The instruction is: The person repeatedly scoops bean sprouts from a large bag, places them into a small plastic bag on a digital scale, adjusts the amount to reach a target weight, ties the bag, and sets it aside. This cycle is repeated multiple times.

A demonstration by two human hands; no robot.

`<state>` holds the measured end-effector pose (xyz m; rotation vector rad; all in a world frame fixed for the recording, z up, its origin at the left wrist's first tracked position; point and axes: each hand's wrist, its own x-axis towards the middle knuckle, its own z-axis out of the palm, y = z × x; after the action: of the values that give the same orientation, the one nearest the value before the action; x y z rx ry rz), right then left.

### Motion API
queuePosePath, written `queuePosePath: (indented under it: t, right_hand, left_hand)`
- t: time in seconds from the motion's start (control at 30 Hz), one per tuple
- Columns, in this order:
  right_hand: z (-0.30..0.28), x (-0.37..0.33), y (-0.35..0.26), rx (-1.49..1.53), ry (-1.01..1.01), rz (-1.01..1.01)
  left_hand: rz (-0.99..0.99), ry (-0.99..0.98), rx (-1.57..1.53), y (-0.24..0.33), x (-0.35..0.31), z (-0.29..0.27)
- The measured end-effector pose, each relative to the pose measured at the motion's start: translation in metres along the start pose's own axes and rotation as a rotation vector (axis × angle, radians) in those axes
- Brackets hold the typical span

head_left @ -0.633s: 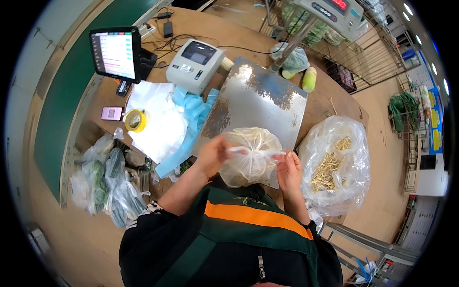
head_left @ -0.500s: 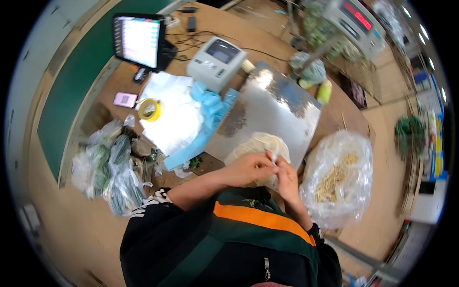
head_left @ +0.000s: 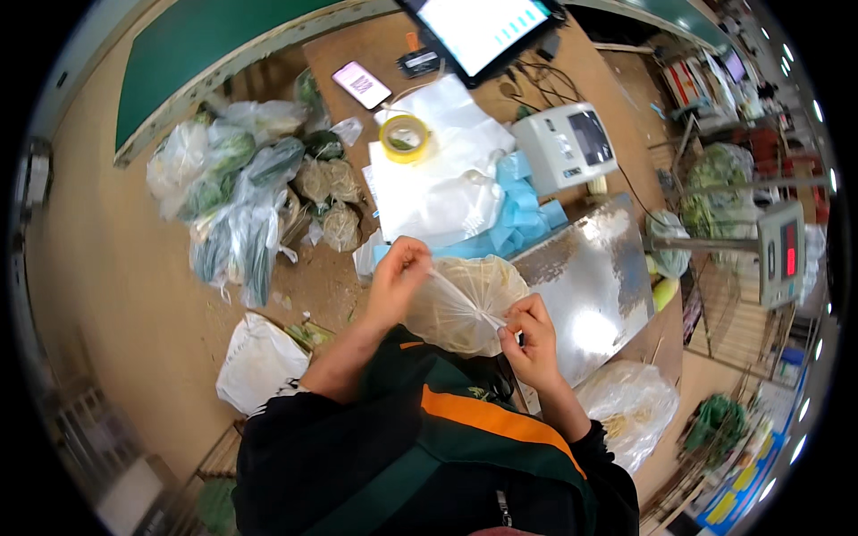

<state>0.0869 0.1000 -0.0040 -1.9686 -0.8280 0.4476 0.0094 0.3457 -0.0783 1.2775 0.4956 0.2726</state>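
A clear plastic bag [head_left: 460, 313] with pale contents hangs between my hands at the near edge of the table. Its gathered neck is twisted, with creases fanning out from it. My left hand [head_left: 399, 272] pinches a drawn-out end of the plastic at the bag's left side. On the other side, my right hand [head_left: 529, 335] pinches the neck between thumb and fingers. Just beyond the bag lies the metal scale plate [head_left: 559, 263], worn and shiny. What exactly the bag contains is hard to make out through the plastic.
White sheets [head_left: 438, 170] lie under a yellow tape roll [head_left: 404, 138], beside blue plastic [head_left: 523, 210]. A label printer [head_left: 565, 147], phone [head_left: 362, 85] and screen [head_left: 483, 31] stand farther back. Bagged vegetables [head_left: 237, 192] crowd the left; a large clear bag [head_left: 630, 411] sits at right.
My hands, together before, are now apart, with the left pulling plastic out to the left. The view has turned leftward, showing more of the bagged vegetables and a white bag.
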Motion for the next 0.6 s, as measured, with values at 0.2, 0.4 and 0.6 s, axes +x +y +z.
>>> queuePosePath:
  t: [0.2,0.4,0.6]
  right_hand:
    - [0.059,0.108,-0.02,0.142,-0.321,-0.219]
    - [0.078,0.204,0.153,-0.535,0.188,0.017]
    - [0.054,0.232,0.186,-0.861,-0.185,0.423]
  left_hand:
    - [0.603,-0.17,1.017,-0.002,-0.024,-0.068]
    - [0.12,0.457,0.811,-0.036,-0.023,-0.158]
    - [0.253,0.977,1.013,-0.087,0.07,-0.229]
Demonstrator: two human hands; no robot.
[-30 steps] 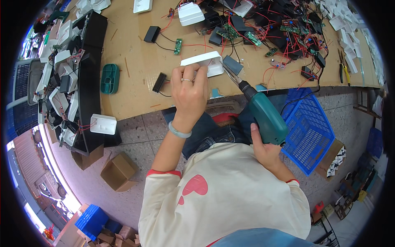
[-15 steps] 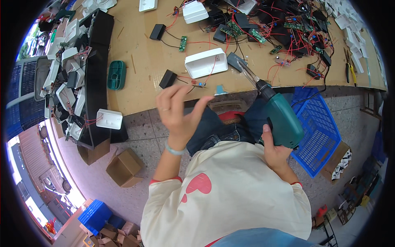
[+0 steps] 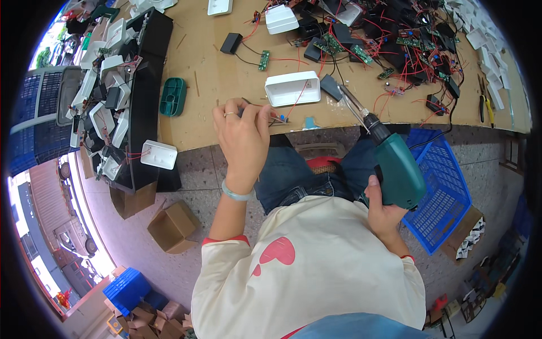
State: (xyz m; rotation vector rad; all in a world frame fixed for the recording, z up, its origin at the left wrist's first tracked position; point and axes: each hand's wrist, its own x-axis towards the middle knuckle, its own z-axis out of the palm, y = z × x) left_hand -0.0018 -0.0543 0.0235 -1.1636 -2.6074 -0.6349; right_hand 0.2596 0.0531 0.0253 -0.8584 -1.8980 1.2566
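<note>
My left hand [image 3: 244,138] is over the table's front edge, fingers and thumb bent around a small black box [image 3: 241,113] that they mostly hide. Just beside the thumb lies a small circuit board with red wires [image 3: 280,118]. My right hand [image 3: 385,210] grips the handle of a green electric screwdriver [image 3: 400,175]. Its long metal tip slants up to the left, reaching over the table edge close to a flat dark grey piece [image 3: 331,87]. Between the two hands, on the table, an open white plastic case [image 3: 292,89] has a red wire across it.
Black boxes, red wires and green boards form a tangled heap [image 3: 389,45] at the back right. A green divided tray [image 3: 173,97] stands left, beside a black bin [image 3: 148,51] of white cases. Pliers [image 3: 485,104] lie far right; a blue crate [image 3: 437,192] stands below the table.
My left hand has gone from raised with fingers spread to curled around the black box. The screwdriver stays in my right hand, and the whole view has shifted slightly.
</note>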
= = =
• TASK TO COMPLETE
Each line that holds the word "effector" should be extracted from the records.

• ANSWER FOR THIS EXERCISE
`<state>` holds the measured end-effector pose (xyz m; rotation vector rad; all in a world frame fixed for the recording, z up, its origin at the left wrist's first tracked position; point and axes: each hand's wrist, its own x-axis towards the middle knuckle, its own z-axis out of the palm, y = z × x; after the action: of the values that give the same orientation, the one nearest the value before the action; x y z rx ry rz), right then left.
- The measured end-effector pose, each relative to the pose measured at the motion's start: translation in metres along the start pose's own axes and rotation as a rotation vector (axis × angle, radians) in those axes

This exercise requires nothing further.